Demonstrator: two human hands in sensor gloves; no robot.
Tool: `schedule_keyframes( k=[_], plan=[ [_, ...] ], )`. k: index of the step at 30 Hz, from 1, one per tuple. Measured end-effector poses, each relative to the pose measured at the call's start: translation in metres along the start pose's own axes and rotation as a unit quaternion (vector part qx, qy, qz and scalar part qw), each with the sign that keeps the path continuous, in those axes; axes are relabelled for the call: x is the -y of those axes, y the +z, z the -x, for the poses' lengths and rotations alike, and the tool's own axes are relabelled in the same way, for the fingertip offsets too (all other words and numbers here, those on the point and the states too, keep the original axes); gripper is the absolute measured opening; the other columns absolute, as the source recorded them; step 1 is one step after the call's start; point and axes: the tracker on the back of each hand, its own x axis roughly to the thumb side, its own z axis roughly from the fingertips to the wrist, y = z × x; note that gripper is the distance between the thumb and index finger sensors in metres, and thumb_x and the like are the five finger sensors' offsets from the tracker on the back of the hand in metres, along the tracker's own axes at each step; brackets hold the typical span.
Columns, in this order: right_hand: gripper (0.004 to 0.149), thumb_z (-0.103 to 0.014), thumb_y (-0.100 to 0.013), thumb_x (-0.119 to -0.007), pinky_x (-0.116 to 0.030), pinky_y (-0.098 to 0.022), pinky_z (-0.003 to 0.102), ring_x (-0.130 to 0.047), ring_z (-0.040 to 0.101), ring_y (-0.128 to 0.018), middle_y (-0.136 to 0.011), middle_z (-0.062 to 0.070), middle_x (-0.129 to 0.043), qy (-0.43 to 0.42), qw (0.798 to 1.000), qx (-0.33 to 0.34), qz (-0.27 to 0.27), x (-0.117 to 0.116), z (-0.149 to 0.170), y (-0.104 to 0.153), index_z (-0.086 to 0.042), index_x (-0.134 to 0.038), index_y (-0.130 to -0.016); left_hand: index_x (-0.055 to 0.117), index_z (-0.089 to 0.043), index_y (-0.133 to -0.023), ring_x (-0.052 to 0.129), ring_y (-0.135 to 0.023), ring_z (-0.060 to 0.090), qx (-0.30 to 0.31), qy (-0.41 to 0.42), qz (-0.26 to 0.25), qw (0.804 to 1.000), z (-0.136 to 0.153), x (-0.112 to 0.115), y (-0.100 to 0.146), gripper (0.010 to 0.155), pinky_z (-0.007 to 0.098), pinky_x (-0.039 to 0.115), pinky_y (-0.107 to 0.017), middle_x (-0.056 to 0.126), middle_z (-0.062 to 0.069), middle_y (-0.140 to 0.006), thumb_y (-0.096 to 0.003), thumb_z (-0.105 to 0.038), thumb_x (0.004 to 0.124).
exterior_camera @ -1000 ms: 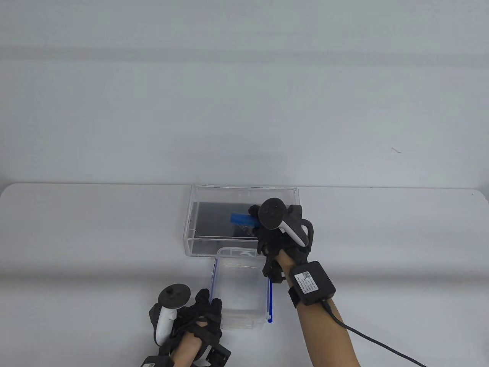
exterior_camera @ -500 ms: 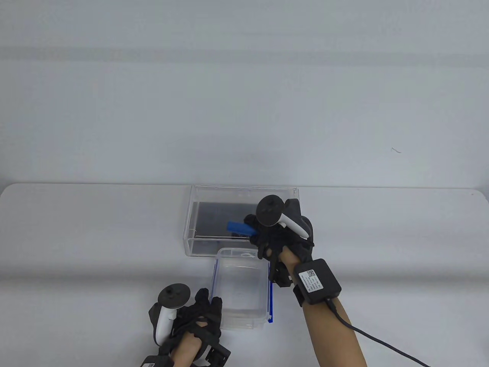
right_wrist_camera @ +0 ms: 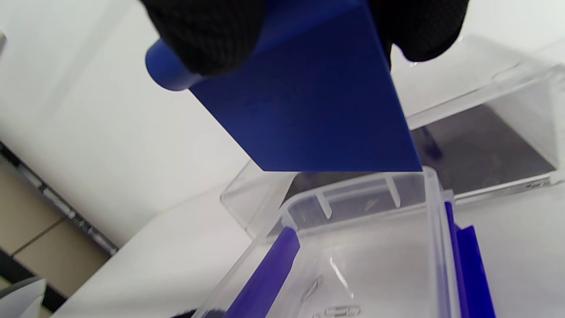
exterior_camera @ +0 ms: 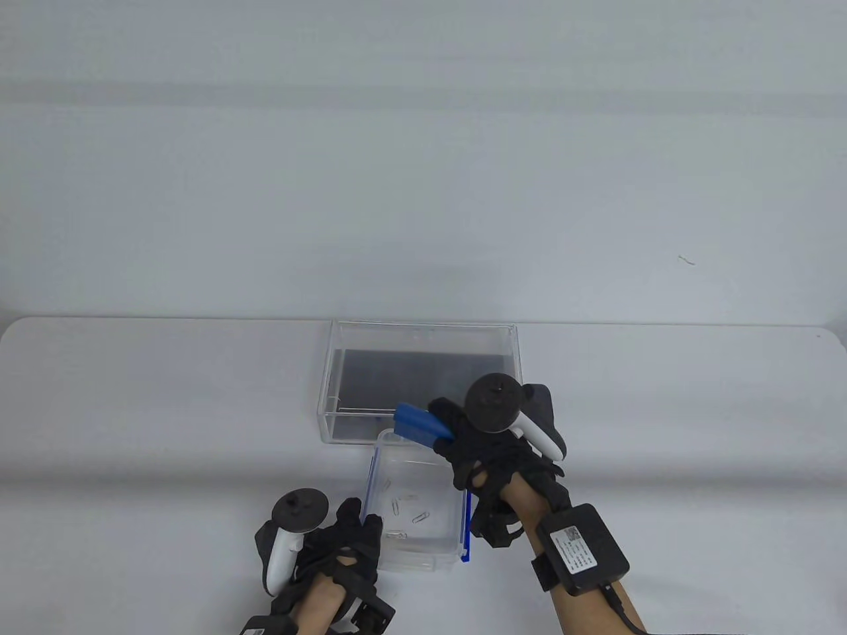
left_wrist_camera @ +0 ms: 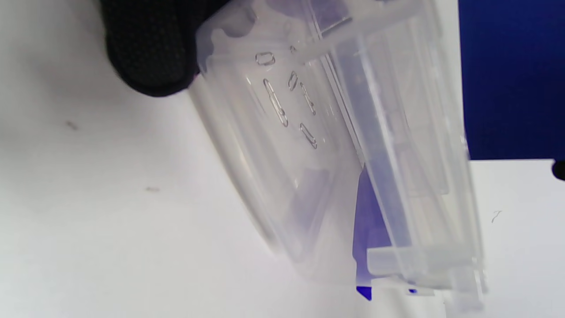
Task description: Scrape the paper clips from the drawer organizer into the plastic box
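Observation:
A clear drawer organizer [exterior_camera: 344, 370] with a dark floor stands at the table's middle. In front of it sits a translucent plastic box [exterior_camera: 380, 562] with blue clips; several paper clips [exterior_camera: 407, 509] lie inside it, also in the left wrist view [left_wrist_camera: 282, 106]. My right hand [exterior_camera: 476, 450] grips a blue scraper [exterior_camera: 417, 424] over the box's far rim; the wrist view shows its blade [right_wrist_camera: 309, 110] above the box [right_wrist_camera: 432, 212]. My left hand [exterior_camera: 344, 542] holds the box's near left corner, a finger [left_wrist_camera: 145, 48] against its wall.
A white table [exterior_camera: 132, 410] carries everything. A cable runs from my right wrist unit [exterior_camera: 582, 549] off the bottom edge. A blue latch [exterior_camera: 467, 529] lies along the box's right side.
My right hand drew the scraper out of the organizer toward me, over the box's far rim. Paper clips now lie in the box. The left hand stayed put.

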Motion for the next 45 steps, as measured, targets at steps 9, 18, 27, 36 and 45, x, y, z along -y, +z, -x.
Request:
schedule_keyframes(
  k=[9,18,27,36,45],
  plan=[
    [0.063,-0.029,-0.044,-0.069,-0.054,-0.069,0.053,-0.066,0.033,-0.087,-0.099,0.006,-0.059,-0.015,0.989,-0.055,0.136,0.003,0.047,0.069,-0.025,-0.040,-0.100,0.026,-0.013,-0.105,0.073,-0.077,0.053,0.030,-0.012,0.000,0.999,-0.003,-0.024,0.010,0.070,0.047,0.084,-0.050,0.044,0.026,-0.097,-0.0495,-0.043,0.056],
    [0.062,-0.029,-0.043,-0.075,-0.056,-0.068,0.053,-0.068,0.033,-0.087,-0.097,0.006,-0.061,-0.039,0.967,-0.120,0.223,-0.023,0.112,0.111,-0.024,-0.045,-0.098,0.031,-0.015,-0.105,0.075,-0.076,0.052,0.061,0.026,-0.032,0.997,-0.004,-0.049,0.017,0.069,0.047,0.084,-0.049,0.048,0.025,-0.097,-0.0493,-0.045,0.060],
    [0.061,-0.030,-0.043,-0.077,-0.057,-0.067,0.053,-0.068,0.033,-0.087,-0.097,0.005,-0.062,-0.032,0.966,-0.154,0.206,-0.031,0.138,0.120,-0.023,-0.046,-0.096,0.038,-0.016,-0.105,0.074,-0.076,0.052,0.090,0.051,-0.068,0.992,-0.008,-0.072,0.029,0.068,0.048,0.084,-0.048,0.050,0.024,-0.096,-0.0491,-0.046,0.063],
    [0.061,-0.032,-0.043,-0.076,-0.057,-0.068,0.052,-0.068,0.032,-0.087,-0.097,0.005,-0.061,-0.022,0.968,-0.145,0.203,-0.032,0.136,0.119,-0.023,-0.045,-0.096,0.045,-0.021,-0.105,0.076,-0.077,0.051,0.116,0.098,-0.189,0.970,0.003,-0.145,0.053,0.063,0.049,0.084,-0.048,0.052,0.022,-0.098,-0.0485,-0.040,0.065],
    [0.061,-0.032,-0.043,-0.076,-0.057,-0.068,0.053,-0.068,0.032,-0.087,-0.097,0.005,-0.062,-0.009,0.972,-0.134,0.194,-0.034,0.132,0.115,-0.023,-0.046,-0.096,0.052,-0.024,-0.104,0.077,-0.077,0.050,0.025,0.096,-0.309,0.946,0.057,-0.209,0.060,0.061,0.049,0.085,-0.047,0.054,0.021,-0.099,-0.0475,-0.039,0.067]
  ],
)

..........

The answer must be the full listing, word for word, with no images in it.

Demonstrator: two human hands in sensor gloves; no robot.
Tool: `schedule_keyframes( k=[_], plan=[ [_, ...] ], )`. k: index of the step at 30 Hz, from 1, one per tuple. Measured end-effector poses, each relative to the pose measured at the call's start: translation in metres along the start pose's own axes and rotation as a unit quaternion (vector part qx, qy, qz and scalar part qw), each with the sign that keeps the path continuous, in those axes; axes are relabelled for the call: x is the -y of those axes, y the +z, z the -x, for the poses' lengths and rotations alike, and the tool's own axes are relabelled in the same way, for the fingertip offsets too (all other words and numbers here, those on the point and the states too, keep the original axes); gripper is the absolute measured opening; the other columns absolute, as the source recorded them; step 1 is one step after the call's start; point and axes: the tracker on the back of each hand, its own x axis roughly to the thumb side, its own z axis roughly from the fingertips to the wrist, y = z × x; note that gripper is the distance between the thumb and index finger sensors in metres, and thumb_x and the like are the five finger sensors' offsets from the tracker on the back of the hand in metres, along the tracker's own axes at each step; brackets hold the typical span.
Columns, in this order: right_hand: gripper (0.004 to 0.149), thumb_z (-0.103 to 0.014), thumb_y (-0.100 to 0.013), thumb_x (-0.119 to -0.007), pinky_x (-0.116 to 0.030), pinky_y (-0.098 to 0.022), pinky_z (-0.003 to 0.102), ring_x (-0.130 to 0.047), ring_z (-0.040 to 0.101), ring_y (-0.128 to 0.018), middle_y (-0.136 to 0.011), middle_z (-0.062 to 0.070), middle_x (-0.129 to 0.043), qy (-0.43 to 0.42), qw (0.798 to 1.000), qx (-0.33 to 0.34), qz (-0.27 to 0.27), x (-0.117 to 0.116), z (-0.149 to 0.170), y (-0.104 to 0.153), index_z (-0.086 to 0.042), index_x (-0.134 to 0.038), index_y (-0.130 to -0.016); left_hand: index_x (-0.055 to 0.117), index_z (-0.089 to 0.043), index_y (-0.133 to -0.023), ring_x (-0.052 to 0.129), ring_y (-0.135 to 0.023), ring_z (-0.060 to 0.090), qx (-0.30 to 0.31), qy (-0.41 to 0.42), qz (-0.26 to 0.25), qw (0.804 to 1.000), z (-0.136 to 0.153), x (-0.112 to 0.115), y (-0.100 to 0.146), gripper (0.010 to 0.155), pinky_z (-0.007 to 0.098), pinky_x (-0.039 to 0.115), pinky_y (-0.107 to 0.017), middle_x (-0.056 to 0.126), middle_z (-0.062 to 0.069), middle_y (-0.140 to 0.006), thumb_y (-0.096 to 0.003), thumb_z (-0.105 to 0.038), thumb_x (0.004 to 0.124).
exterior_camera @ -1000 ms: 
exterior_camera @ -500 ms: 
right_wrist_camera @ +0 ms: 
exterior_camera @ +0 ms: 
left_wrist_camera @ +0 ms: 
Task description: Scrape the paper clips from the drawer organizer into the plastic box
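Observation:
A clear drawer organizer [exterior_camera: 344, 370] with a dark floor stands at the table's middle. In front of it sits a translucent plastic box [exterior_camera: 380, 562] with blue clips; several paper clips [exterior_camera: 407, 509] lie inside it, also in the left wrist view [left_wrist_camera: 282, 106]. My right hand [exterior_camera: 476, 450] grips a blue scraper [exterior_camera: 417, 424] over the box's far rim; the wrist view shows its blade [right_wrist_camera: 309, 110] above the box [right_wrist_camera: 432, 212]. My left hand [exterior_camera: 344, 542] holds the box's near left corner, a finger [left_wrist_camera: 145, 48] against its wall.
A white table [exterior_camera: 132, 410] carries everything. A cable runs from my right wrist unit [exterior_camera: 582, 549] off the bottom edge. A blue latch [exterior_camera: 467, 529] lies along the box's right side.
My right hand drew the scraper out of the organizer toward me, over the box's far rim. Paper clips now lie in the box. The left hand stayed put.
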
Motion for the next 45 steps, as measured, targets at steps 9, 18, 27, 36 and 45, x, y, z along -y, +z, -x.
Request:
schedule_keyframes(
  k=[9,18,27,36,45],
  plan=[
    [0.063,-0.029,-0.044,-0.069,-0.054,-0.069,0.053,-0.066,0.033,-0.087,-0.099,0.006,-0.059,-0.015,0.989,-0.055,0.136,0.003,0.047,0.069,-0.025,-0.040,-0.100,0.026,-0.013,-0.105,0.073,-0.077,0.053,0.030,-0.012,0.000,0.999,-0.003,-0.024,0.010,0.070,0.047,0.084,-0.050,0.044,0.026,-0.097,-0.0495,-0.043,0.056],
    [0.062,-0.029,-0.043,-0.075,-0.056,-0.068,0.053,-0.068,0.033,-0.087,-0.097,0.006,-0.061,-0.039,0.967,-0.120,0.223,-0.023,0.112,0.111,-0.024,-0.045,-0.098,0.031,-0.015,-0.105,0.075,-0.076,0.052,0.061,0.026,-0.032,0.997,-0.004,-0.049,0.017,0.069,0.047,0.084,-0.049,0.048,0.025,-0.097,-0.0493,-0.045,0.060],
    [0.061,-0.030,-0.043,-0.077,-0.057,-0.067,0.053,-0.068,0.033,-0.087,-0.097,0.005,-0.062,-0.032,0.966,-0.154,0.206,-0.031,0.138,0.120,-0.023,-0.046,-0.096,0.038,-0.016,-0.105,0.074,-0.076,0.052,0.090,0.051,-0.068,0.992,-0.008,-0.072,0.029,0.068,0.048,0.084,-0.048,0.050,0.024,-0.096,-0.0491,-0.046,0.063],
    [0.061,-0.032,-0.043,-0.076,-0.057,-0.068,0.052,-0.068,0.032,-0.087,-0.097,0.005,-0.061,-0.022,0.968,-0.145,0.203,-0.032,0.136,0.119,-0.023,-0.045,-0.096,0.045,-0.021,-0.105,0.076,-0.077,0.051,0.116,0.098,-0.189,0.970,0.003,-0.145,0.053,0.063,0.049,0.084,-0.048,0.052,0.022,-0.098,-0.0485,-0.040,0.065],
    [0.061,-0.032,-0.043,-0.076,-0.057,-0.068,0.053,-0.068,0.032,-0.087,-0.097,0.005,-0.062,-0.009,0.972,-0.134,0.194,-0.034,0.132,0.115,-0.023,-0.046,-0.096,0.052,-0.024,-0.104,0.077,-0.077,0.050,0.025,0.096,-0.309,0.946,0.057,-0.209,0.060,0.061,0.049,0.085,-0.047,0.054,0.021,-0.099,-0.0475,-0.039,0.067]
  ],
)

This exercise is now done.